Arcadia: the Divine Ark
The capital of Arcadia is the city of Tripoli, built in the center of the plateau of Arcadia, which allowed it to quickly develop and dominate the region. Today it is an important commercial, agricultural and political center of Peloponnese, with modern buildings, traditional houses and large squares.
Other major cities of the region: Megalopolis, Leonidas, Astros, Tyros, Levidi and its largest ports are Astros, Tyros and Plaka Leonidio.
A Bit of History
After the collapse of the Roman Empire in the west, Arcadia became part of the Greek-speaking Byzantine Empire. Arcadia remained a beautiful, secluded area, and its inhabitants became proverbial as herdsmen leading simple pastoral unsophisticated yet happy lives, to the point that some imaginary idyllic paradise may be referred to Arcadia, immortalized by Virgil's Eclogues, and later by Jacopo Sannazaro in his pastoral masterpiece, Arcadia (1504).

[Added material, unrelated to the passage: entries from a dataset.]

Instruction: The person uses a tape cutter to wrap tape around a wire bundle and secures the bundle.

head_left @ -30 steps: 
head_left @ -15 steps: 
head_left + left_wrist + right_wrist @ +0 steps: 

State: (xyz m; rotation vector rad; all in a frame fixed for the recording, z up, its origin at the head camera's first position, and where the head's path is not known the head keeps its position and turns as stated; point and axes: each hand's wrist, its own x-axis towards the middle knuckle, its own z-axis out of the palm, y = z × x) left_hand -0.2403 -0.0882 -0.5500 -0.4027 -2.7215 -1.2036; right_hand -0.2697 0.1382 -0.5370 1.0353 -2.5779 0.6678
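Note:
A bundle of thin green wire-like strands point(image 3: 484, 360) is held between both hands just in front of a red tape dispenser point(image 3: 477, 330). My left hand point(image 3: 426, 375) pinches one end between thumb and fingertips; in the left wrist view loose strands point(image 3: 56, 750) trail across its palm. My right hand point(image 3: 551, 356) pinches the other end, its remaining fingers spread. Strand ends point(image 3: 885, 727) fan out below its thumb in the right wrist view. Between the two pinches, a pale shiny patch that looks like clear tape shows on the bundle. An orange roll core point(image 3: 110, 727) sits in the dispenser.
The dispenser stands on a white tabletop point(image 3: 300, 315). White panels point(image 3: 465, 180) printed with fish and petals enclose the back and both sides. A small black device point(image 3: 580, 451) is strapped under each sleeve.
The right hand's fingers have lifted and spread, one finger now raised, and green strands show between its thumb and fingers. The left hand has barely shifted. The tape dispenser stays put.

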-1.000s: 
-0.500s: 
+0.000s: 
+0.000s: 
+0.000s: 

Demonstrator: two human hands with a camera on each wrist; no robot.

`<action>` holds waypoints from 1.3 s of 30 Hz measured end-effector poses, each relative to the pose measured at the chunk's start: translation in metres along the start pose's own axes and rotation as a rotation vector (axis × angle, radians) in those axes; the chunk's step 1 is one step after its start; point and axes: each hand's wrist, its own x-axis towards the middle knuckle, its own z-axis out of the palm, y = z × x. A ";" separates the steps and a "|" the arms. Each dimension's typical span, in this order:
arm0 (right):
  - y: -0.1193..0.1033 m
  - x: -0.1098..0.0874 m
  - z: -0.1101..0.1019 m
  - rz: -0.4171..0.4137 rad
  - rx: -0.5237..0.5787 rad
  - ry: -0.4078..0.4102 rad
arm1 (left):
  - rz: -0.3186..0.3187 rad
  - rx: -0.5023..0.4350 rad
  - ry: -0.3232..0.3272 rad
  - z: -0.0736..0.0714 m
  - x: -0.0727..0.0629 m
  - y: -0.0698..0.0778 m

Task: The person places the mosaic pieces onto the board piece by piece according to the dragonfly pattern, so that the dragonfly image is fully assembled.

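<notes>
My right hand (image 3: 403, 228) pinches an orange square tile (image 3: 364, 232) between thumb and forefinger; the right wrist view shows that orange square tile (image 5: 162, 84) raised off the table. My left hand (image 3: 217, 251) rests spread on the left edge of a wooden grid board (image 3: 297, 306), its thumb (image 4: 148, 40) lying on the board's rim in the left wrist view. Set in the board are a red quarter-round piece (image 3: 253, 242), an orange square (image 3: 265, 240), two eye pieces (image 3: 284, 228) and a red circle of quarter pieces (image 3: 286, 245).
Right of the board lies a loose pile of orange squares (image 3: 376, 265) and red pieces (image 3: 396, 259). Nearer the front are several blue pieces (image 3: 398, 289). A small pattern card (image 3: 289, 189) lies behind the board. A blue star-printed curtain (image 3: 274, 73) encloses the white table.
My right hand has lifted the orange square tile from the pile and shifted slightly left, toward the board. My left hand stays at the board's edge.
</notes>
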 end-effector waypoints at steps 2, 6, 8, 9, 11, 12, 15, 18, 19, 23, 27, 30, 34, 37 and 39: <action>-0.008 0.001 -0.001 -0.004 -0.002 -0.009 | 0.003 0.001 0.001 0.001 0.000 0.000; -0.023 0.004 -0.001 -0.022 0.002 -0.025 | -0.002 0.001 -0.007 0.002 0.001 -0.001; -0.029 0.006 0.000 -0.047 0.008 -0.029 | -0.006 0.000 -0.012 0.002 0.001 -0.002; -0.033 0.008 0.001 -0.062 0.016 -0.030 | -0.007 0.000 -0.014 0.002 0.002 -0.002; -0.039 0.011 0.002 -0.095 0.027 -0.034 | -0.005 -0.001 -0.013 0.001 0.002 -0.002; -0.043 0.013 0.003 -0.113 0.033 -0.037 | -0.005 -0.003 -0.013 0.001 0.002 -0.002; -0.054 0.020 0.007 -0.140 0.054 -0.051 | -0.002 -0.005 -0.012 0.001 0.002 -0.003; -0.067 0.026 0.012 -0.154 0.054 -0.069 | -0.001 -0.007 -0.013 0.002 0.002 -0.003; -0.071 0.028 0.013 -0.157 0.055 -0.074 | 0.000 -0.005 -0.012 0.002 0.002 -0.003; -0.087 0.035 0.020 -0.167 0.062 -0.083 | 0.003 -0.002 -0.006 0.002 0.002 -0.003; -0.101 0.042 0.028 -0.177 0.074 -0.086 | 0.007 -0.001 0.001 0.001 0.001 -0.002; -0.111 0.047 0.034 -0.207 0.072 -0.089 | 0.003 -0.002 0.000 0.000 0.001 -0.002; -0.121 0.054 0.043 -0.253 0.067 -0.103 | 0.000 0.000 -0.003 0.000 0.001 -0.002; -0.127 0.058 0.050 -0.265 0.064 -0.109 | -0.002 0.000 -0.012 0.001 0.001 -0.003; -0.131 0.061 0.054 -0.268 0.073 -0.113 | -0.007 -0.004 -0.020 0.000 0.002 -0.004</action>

Arcadia is abundant with the gifts of nature such as juicy apples, sour cherries, robust potatoes, sublime olive oil, heavenly honey, sweet chestnuts, fresh walnuts, delicious garlic, wild greens (myronia), etc. Traditional products include the spoon sweets, tsipouro, cheeses: feta and mezithra (a full-bodied white soft cheese that's not salty), cooked meats, hylopites (pasta), trahana (a dried grain-like food made with milk products, egg and flour), etc.
The central Peloponnese produces a particular type of grape for wine known as Moschofilero.
In Tripoli you might find a sweet brandy-type drink with a scent of almond and vanilla called tipota meaning "nothing", produced by Nick Biris in 1949, originally devised for people, who reply “nothing” when asked what they want to drink.